Positioning and port placement for (A) RH and (B) LH laparoscopic pyloromyotomy. Port placements are (a) working instrument and direction (solid arrow); (b) nondominant hand; (c) camera with view (dotted arrow). LH, left-handed; RH, right-handed.

Modifications for the LH surgeon

Positioning and port placement: Same as RH surgeon

Dissection: The instruments are reversed, with the cautery/spreader inserted into the RUQ incision and the atraumatic clamp into the LUQ incision to grasp from the stomach side (Fig. 1B).

Pearls and tips:

Switching the grasper into the surgeon's right hand can sometimes leave the liver obscuring the view. Adjusting by pulling the pylorus out toward the anterior abdominal wall in the LUQ or toward the patient's feet can improve the view. Alternatively, a transcutaneous stitch to retract the falciform ligament and suspending the liver anteriorly can be beneficial.

Laparoscopic Nissen fundoplication

Description of technique for the RH surgeon

Positioning: Frog leg in infants/small children, or lithotomy in an older child. Patient at the foot of the bed with surgeon and assistant on surgeon's right side.

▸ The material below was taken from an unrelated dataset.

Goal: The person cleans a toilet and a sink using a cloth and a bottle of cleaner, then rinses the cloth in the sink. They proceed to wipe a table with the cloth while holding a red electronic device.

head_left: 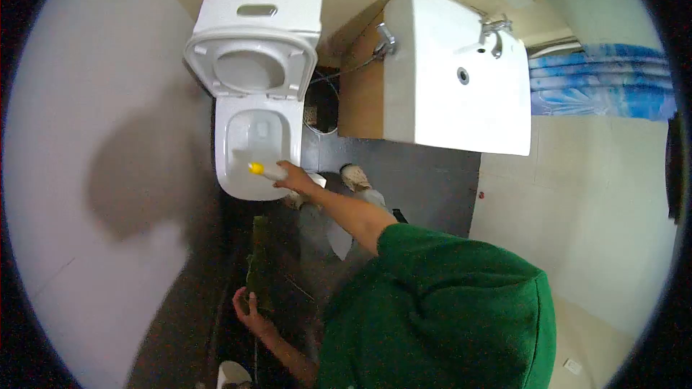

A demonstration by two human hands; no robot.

Port/instrument placement: Camera port in the umbilicus, with working ports along the left and right midclavicular lines to facilitate retraction and dissection by the primary surgeon. A flexible tip retractor is inserted via a lateral RUQ stab incision just below the liver edge and used to elevate the left lobe of the liver. An additional working port is then inserted into the left lower quadrant (LLQ) for retraction by the assistant surgeon.

Dissection: RH via the left midclavicular port is used for dissection. The assistant typically retracts the spleen laterally and the surgeon retracts the stomach toward the patient's right hip. The retroesophageal window is created and the fundus brought through the window with the surgeon's LH. The fundoplasty stitches are done with the RH and go in a left to right direction. Occasionally the fundus may slip posteriorly while the RH surgeon is placing the first stitch (Fig. 2A).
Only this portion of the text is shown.